The Palatine Gallery in Palazzo Pitti

Come and tour it with me..! This fantastic museum is equally magnificent as the Uffizi, and hosts some of the most significant masterpieces ever created (paintings by Filippo LippiSandro Botticelli, Andrea del Verrocchio -Leonardo da Vinci's teacher-, Pieter Paul Rubens, Raffaello Sanzio, and Tiziano, just to name a few..!). The Palatine Gallery is NEVER overcrowded, and is truly a sight to behold...so many diverse shapes, materials, and colours merge together, giving us ultimate synesthetic pleasure..!
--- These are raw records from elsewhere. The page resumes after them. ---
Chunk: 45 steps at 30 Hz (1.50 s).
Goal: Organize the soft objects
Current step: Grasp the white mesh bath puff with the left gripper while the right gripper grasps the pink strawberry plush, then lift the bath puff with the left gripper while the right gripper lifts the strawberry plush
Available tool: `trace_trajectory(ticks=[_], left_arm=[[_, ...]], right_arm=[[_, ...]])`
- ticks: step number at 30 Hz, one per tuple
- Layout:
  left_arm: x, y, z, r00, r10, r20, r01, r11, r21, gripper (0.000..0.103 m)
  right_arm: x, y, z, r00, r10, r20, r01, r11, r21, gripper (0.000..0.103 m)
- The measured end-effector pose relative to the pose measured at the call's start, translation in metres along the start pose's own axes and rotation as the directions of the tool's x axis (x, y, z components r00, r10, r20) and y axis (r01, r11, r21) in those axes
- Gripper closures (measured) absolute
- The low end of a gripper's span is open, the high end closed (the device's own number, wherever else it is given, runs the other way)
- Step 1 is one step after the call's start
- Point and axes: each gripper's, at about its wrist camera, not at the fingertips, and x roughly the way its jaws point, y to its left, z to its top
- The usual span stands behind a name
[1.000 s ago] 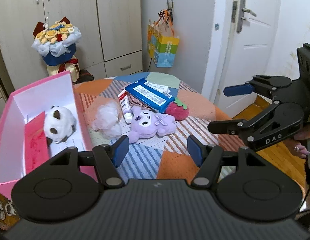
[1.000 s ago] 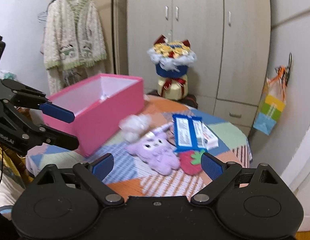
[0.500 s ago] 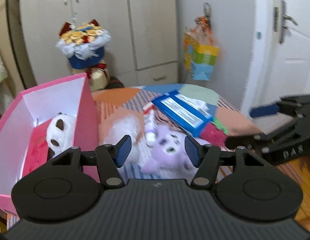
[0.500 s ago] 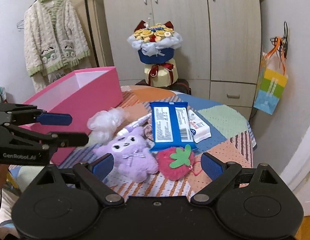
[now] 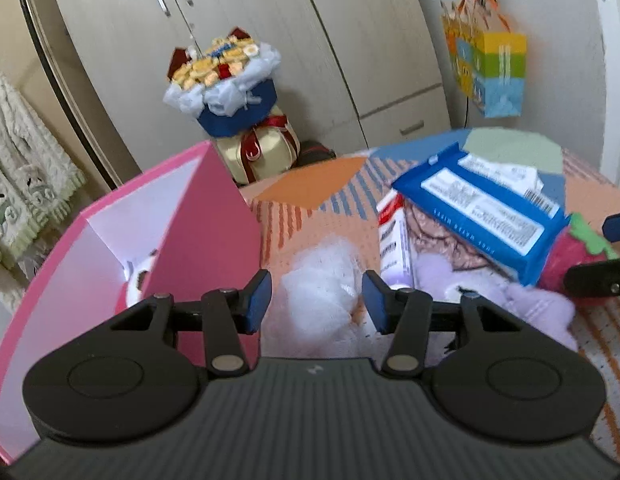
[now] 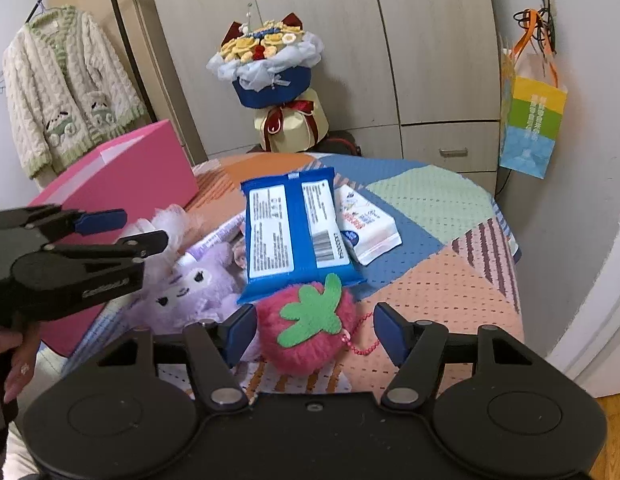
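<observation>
My left gripper (image 5: pixel 315 300) is open, its jaws on either side of a white fluffy toy (image 5: pixel 321 280) that lies on the table beside the pink box (image 5: pixel 214 216). A panda plush (image 5: pixel 140 276) peeks out inside the box. My right gripper (image 6: pixel 314 330) is open, with the red strawberry plush (image 6: pixel 310 324) between its jaws. A purple plush (image 6: pixel 190 284) lies left of the strawberry, also in the left wrist view (image 5: pixel 521 308). The left gripper also shows in the right wrist view (image 6: pixel 122 226).
A blue wet-wipe pack (image 6: pixel 294 228) and a white tissue pack (image 6: pixel 365 224) lie behind the plush toys on the patchwork tablecloth (image 6: pixel 437 264). A toothpaste box (image 5: pixel 393 236) lies by the white toy. A flower bouquet (image 6: pixel 270 60) stands behind the table, before the wardrobe.
Both grippers have moved forward and down toward the table. The left one now brackets the white fluffy toy; the right one now brackets the strawberry plush. Both stay open.
</observation>
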Motion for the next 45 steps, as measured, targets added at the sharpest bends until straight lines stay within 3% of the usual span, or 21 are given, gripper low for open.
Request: trace_trajectory(ticks=[5, 11, 12, 14, 15, 26, 38, 45], left_arm=[[0.015, -0.001, -0.004, 0.997, -0.022, -0.073, 0.021, 1.000, -0.020, 0.054], [0.017, 0.000, -0.005, 0.996, -0.054, -0.072, 0.050, 0.997, -0.058, 0.051], [0.018, 0.001, -0.005, 0.995, -0.060, -0.076, 0.055, 0.996, -0.068, 0.052], [0.019, 0.003, -0.006, 0.993, -0.068, -0.100, 0.059, 0.994, -0.095, 0.066], [0.020, 0.003, -0.007, 0.992, -0.069, -0.102, 0.059, 0.994, -0.097, 0.066], [-0.009, 0.013, -0.012, 0.998, -0.061, -0.023, 0.057, 0.987, -0.149, 0.071], [-0.067, 0.026, -0.034, 0.982, -0.171, 0.085, 0.185, 0.962, -0.199, 0.071], [-0.094, 0.040, -0.053, 0.963, -0.237, 0.130, 0.262, 0.937, -0.231, 0.071]], right_arm=[[0.011, -0.003, -0.005, 1.000, 0.000, -0.013, 0.000, 1.000, 0.011, 0.033], [0.012, -0.001, -0.008, 1.000, -0.014, 0.012, 0.014, 1.000, -0.010, 0.032], [0.012, -0.001, -0.008, 1.000, -0.016, 0.014, 0.016, 1.000, -0.013, 0.037], [0.011, -0.003, -0.010, 1.000, 0.016, 0.016, -0.016, 1.000, 0.000, 0.055], [0.010, -0.004, -0.010, 1.000, 0.019, 0.019, -0.019, 1.000, 0.005, 0.055], [-0.017, 0.019, -0.016, 0.995, -0.076, 0.065, 0.079, 0.996, -0.043, 0.056], [-0.044, 0.034, -0.041, 0.991, -0.113, 0.065, 0.111, 0.993, 0.030, 0.056], [-0.058, 0.054, -0.054, 0.991, -0.117, 0.067, 0.116, 0.993, 0.007, 0.056]])
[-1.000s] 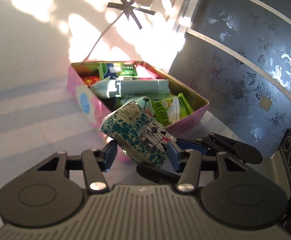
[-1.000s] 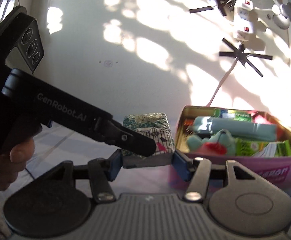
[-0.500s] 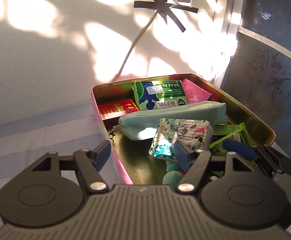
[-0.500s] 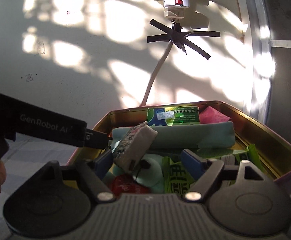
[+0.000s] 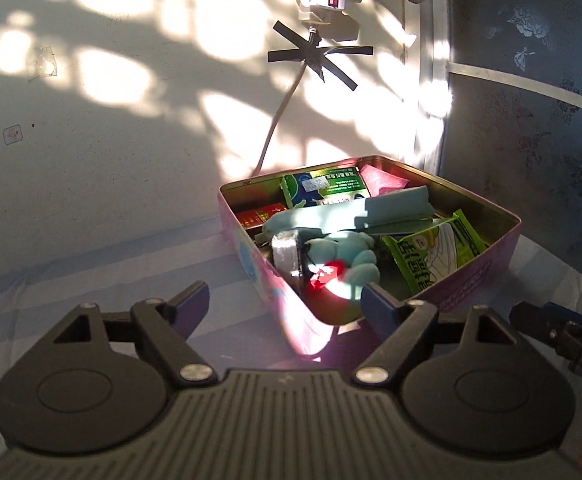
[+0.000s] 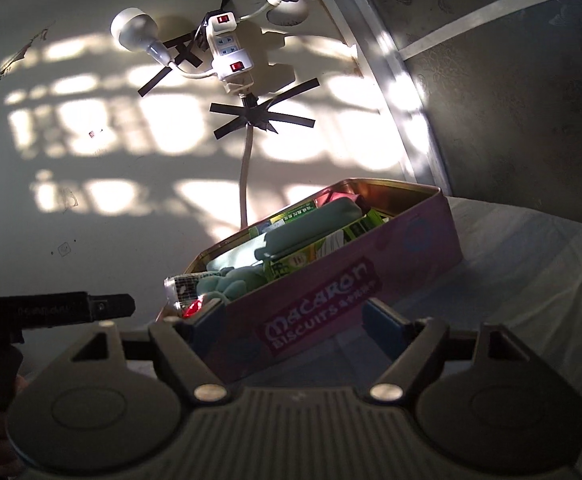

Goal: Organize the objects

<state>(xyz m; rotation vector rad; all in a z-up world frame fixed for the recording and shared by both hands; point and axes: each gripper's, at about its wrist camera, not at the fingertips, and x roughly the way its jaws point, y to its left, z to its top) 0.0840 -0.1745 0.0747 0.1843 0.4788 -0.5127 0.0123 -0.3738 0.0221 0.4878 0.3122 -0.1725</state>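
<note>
A pink biscuit tin (image 5: 487,266) (image 6: 371,264) stands on the striped cloth by the wall. In it lie a patterned tissue pack (image 5: 287,250) (image 6: 181,290), a teal plush toy (image 5: 347,254) (image 6: 235,282), a teal pouch (image 5: 355,214), a green box (image 5: 325,188) and a green snack packet (image 5: 435,250). My left gripper (image 5: 285,308) is open and empty, just in front of the tin's near corner. My right gripper (image 6: 295,318) is open and empty, in front of the tin's long side.
A white power strip (image 6: 229,54) and its cord (image 5: 281,120) are taped to the wall behind the tin. A dark patterned panel (image 5: 531,100) stands at the right. The left gripper's tip (image 6: 107,306) shows in the right wrist view.
The tissue pack was let go into the tin's near end. Both grippers have opened wide and pulled back and down, out of the tin.
</note>
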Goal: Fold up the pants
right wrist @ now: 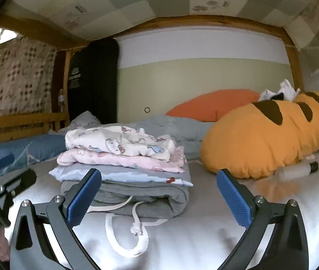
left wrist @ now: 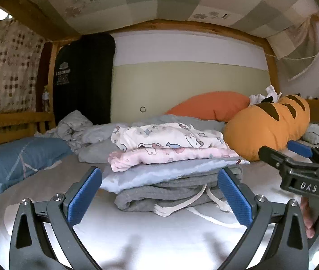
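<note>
A stack of folded clothes lies on the white bed sheet [left wrist: 137, 231]. Folded grey pants [left wrist: 177, 191] with a white drawstring [left wrist: 175, 209] are at the bottom; in the right wrist view the pants [right wrist: 141, 202] sit left of centre. On them lie a pale blue garment [left wrist: 150, 173], a pink printed one [left wrist: 163, 157] and a white cartoon-print one [left wrist: 166, 137]. My left gripper [left wrist: 160, 193] is open and empty, its blue pads either side of the stack's front. My right gripper [right wrist: 159, 195] is open and empty, to the right of the stack; it also shows in the left wrist view [left wrist: 294, 157].
A large orange striped plush pillow [right wrist: 269, 139] lies right of the stack, with an orange cushion [left wrist: 211, 106] behind. A clear bottle [right wrist: 296, 171] lies by the plush. A blue quilt [left wrist: 13, 159] and rumpled grey bedding [left wrist: 96, 132] are left and behind. Wooden bed rails [left wrist: 13, 121] border the bed.
</note>
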The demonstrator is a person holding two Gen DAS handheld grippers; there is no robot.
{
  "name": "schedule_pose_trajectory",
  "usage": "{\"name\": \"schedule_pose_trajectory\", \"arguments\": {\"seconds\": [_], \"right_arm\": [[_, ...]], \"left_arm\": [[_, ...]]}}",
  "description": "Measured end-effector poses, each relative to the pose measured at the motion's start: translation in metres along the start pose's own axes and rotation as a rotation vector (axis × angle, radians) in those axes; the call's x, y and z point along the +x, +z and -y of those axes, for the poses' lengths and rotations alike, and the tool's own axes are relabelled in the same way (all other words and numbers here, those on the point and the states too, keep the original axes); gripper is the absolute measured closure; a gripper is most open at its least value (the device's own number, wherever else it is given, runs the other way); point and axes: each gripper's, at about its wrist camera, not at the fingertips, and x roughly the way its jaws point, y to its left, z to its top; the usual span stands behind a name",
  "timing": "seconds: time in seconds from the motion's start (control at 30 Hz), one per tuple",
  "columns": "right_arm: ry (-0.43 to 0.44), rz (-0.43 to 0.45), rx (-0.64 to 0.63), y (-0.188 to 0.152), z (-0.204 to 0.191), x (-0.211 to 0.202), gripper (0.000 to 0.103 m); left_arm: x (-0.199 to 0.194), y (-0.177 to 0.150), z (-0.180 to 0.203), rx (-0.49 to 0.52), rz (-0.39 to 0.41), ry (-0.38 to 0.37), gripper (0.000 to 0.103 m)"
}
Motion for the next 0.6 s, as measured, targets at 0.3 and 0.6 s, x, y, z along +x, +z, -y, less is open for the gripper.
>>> {"name": "schedule_pose_trajectory", "arguments": {"seconds": [0.3,0.6], "right_arm": [[-0.009,0.016,-0.033,0.001,-0.007,-0.002,0.000],[-0.005,0.008,-0.041,0.002,-0.008,-0.002,0.000]], "left_arm": [[-0.004,0.001,-0.011,-0.052,0.011,0.004,0.001],[-0.004,0.002,-0.002,-0.007,0.015,0.014,0.001]]}}
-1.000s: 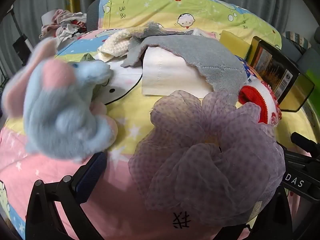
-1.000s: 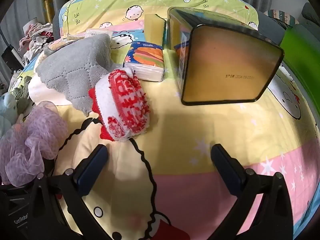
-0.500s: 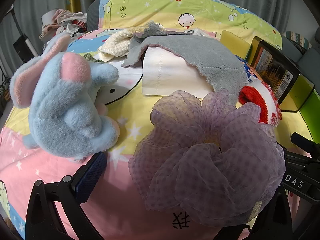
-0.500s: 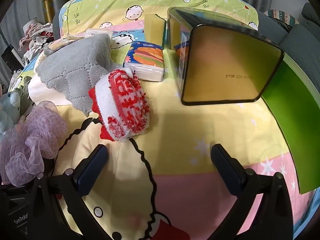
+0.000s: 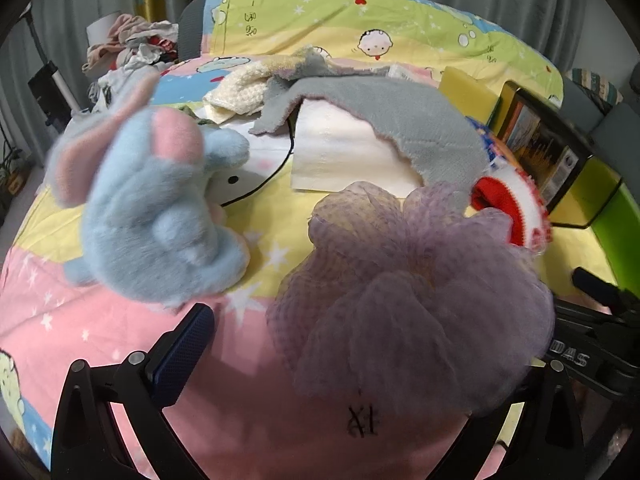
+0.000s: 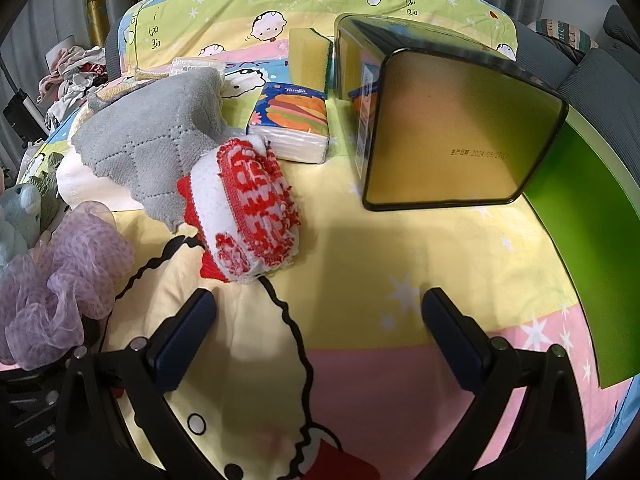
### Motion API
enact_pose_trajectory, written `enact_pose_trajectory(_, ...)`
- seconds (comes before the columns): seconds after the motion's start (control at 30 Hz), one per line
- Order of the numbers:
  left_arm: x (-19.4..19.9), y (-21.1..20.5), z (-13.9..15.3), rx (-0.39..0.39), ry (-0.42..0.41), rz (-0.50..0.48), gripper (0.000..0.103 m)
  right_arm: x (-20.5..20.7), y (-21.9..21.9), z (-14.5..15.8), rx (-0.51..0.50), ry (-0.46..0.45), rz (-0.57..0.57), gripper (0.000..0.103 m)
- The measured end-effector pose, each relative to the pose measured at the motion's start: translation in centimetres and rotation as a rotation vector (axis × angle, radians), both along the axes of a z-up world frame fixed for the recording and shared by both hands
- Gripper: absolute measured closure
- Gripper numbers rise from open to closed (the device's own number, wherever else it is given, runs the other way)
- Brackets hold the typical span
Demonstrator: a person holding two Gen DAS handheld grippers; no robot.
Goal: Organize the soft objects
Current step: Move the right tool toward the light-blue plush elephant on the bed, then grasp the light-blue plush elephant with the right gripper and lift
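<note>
Since 0.5 s ago, blue plush elephant with pink ears tilted, now motion-blurred on cartoon bedsheet. Left gripper fingers wide, lilac mesh bath pouf hiding the right finger; grip unclear. Right gripper wide apart, holding nothing, just below red-and-white knitted pouch.

Cartoon bedsheet w/ soft toys, tin.

Bright, even indoor light; heavy fisheye bending and dark vignette at the edges of both views.
In the left wrist view the blue plush toy is smeared by motion blur and the purple mesh pouf looks soft. The right wrist view is sharp, with soft shadows beside the dark tin, whose glossy end shows a dull sheen.
</note>
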State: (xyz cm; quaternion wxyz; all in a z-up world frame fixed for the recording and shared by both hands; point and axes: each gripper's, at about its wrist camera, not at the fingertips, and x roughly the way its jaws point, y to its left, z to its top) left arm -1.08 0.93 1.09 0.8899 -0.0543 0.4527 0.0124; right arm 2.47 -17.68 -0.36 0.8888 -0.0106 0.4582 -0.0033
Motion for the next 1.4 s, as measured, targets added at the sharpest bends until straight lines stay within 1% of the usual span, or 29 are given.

Before entering the Palatine Gallery, let's experience a breathtaking view..!

 

The meringue-like White Hall

 

Its whiteness, with antique pink and sage green stuccoes punctuating the blank ceiling, is dazzling. This was the Foreign Princes' Audience Hall. Did you know that the best plasterers of all time used to come from Canton of Ticino, in Switzerland..? To Grato and Giocondo Albertolli, from Canton of Ticino as well, we owe this stunning and opulent decoration, which is also harnessed in a geometric frame, in-keeping with Grand Duke Pietro Leopoldo's illuminist and rational taste. Its renovation lasted from 1774 to 1776.
Why a renovation? Grand Duke Pietro Leopoldo of the Lorraine dynasty (which got the Tuscany throne after the Medici family had died out) did not approve of the breakthrough Baroque style of the Medici Granddukes' apartments (currently the Palatine Gallery), and chose instead to live in the apartments which once belonged to the Grand Prince Ferdinand Medici; these were far simpler in their decoration. Grand Duke Pietro Leopoldo altered these –along with other courtrooms like the White Hall– to suit his tastes, which he believed to be more refined than the Medicis’. Moreover, Pietro Leopoldo gathered every painting he could find in the Pitti Palace's room within the Granduke’s Apartments (the current Palatine Gallery) that he had chosen not to stay in. Because of this, the Palatine Gallery's walls are adorned in colours and overwhelming in their images of all kinds and styles. These astounding paintings are also surrounded by lavish golden frames, like the Pala Dei's (Dei Altarpiece) by Rosso Fiorentino. Many of these had belonged to Grand Prince Ferdinand of the Medici family who liked to collect large paintings, taking them from churches and convents and adapting them with frames to his personal taste; this had created the setting he desired for his own quarters.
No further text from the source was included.